### DIRECTIONS FOR THIS TASK
Examine each line of the listing below. Copy those in which the string "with" appears.

### SUPPLIED INFORMATION
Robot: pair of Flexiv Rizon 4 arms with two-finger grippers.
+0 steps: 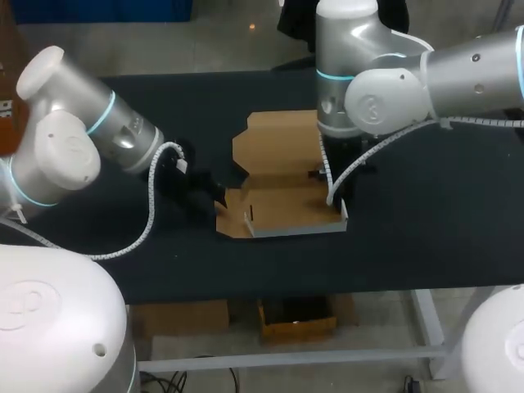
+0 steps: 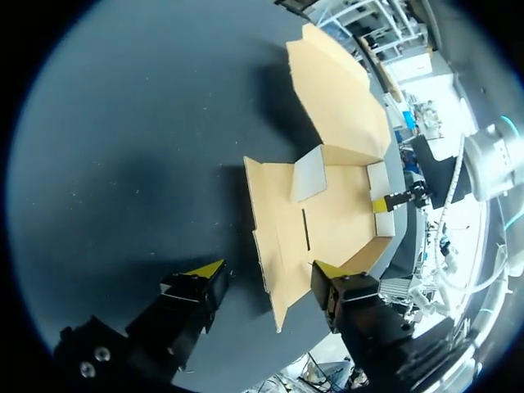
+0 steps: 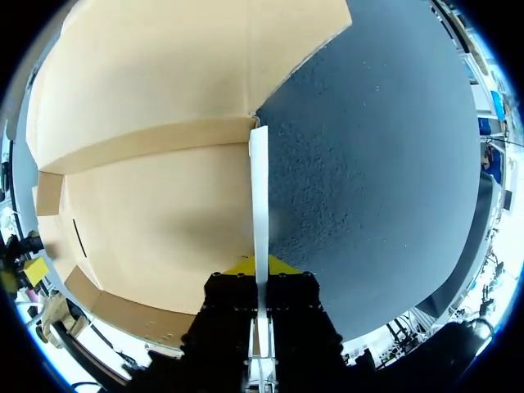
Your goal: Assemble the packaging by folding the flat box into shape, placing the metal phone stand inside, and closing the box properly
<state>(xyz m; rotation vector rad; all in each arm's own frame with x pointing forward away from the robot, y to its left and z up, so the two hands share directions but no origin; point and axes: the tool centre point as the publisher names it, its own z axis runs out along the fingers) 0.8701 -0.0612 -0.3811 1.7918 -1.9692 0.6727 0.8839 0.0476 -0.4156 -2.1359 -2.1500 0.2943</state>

### SOLVED EXERCISE
Robot: pair of Flexiv Rizon 4 arms with two-finger grippers.
<state>(xyz m; rotation vector rad; all in each arm's own frame with x pointing forward away from the robot, y to its left and z up, so the two hands share directions but no origin; point and axes: the tool centre point as the publisher names it, its own z axis runs out along the fingers) 0.8701 -0.0612 -0.3811 1.7918 -1.9692 0.6727 0.8839 0.0476 -0.4156 -2.1359 -2.1500 0.2943</state>

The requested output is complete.